The eight hours that transpire afterward are less fun. We found ourselves sniffing and wrinkling our noses, making all sorts of faces, taking walks, doing personal projects, and consistently reporting to each other that Northern Cardinal smelled like some cheap generic guy's cologne, sort of a drugstore vibe. I told her I smelled a vaguely bitter and typically "Westernized" rose note; she didn't smell that but said it felt like it was related to English Leather. She sniffed me before bed and recoiled in horror, perceiving a raunchy musk note that I had no awareness of. $175 for a bottle of this? No thanks. 

2/17/24

Bat 2020 (Zoologist)


This fragrance is a reissue of a 2015 iteration by Ellen Covey, famed research professor at the University of Washington. Prin Lomros is the nose for the 2020 version, and I find it to be a pleasant variation on the oft-explored petrichor idea in perfumery. 
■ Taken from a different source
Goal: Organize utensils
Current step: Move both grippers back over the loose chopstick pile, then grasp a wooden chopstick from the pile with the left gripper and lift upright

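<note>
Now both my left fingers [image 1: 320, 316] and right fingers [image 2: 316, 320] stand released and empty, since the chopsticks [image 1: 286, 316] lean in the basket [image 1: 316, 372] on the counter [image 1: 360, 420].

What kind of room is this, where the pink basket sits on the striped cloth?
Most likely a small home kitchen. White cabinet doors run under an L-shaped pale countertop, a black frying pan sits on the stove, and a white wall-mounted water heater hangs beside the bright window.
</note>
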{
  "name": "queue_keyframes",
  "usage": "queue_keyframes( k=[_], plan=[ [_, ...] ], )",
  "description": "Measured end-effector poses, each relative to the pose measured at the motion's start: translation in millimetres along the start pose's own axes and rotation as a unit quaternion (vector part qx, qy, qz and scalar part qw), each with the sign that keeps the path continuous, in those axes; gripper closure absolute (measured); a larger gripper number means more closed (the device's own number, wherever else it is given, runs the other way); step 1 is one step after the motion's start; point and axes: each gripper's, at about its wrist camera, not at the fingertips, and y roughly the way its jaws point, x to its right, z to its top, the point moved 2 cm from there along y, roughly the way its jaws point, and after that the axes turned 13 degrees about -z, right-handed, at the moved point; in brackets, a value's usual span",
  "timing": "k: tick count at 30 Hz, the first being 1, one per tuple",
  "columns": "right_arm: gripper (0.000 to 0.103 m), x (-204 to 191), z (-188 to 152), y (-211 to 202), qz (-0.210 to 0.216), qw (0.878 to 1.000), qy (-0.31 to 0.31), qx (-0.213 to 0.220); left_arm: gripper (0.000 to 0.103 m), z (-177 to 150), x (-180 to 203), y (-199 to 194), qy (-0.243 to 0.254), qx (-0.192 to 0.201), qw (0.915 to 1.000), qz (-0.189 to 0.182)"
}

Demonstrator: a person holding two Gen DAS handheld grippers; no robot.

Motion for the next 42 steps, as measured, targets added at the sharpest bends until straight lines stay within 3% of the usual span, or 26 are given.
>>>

Bat opens with a soil tincture accord that smells wet and mushroomy, like a shovelful of earth after a rainstorm. That first minute is both beautiful and a little off-putting, and reminds me of Pineward's Funerie, but it doesn't last; a banana-like sweetness emerges, reminiscent of jasmine and ylang, but mated to an indistinct greenness that seems to weld the fragrance's various stages. By lunchtime these green notes get woodier with brushings of cedar and vetiver, and my association switches to Havana by Aramis, if you removed the tobacco. It stays surprisingly dank and woody for almost the entire drydown. Almost. 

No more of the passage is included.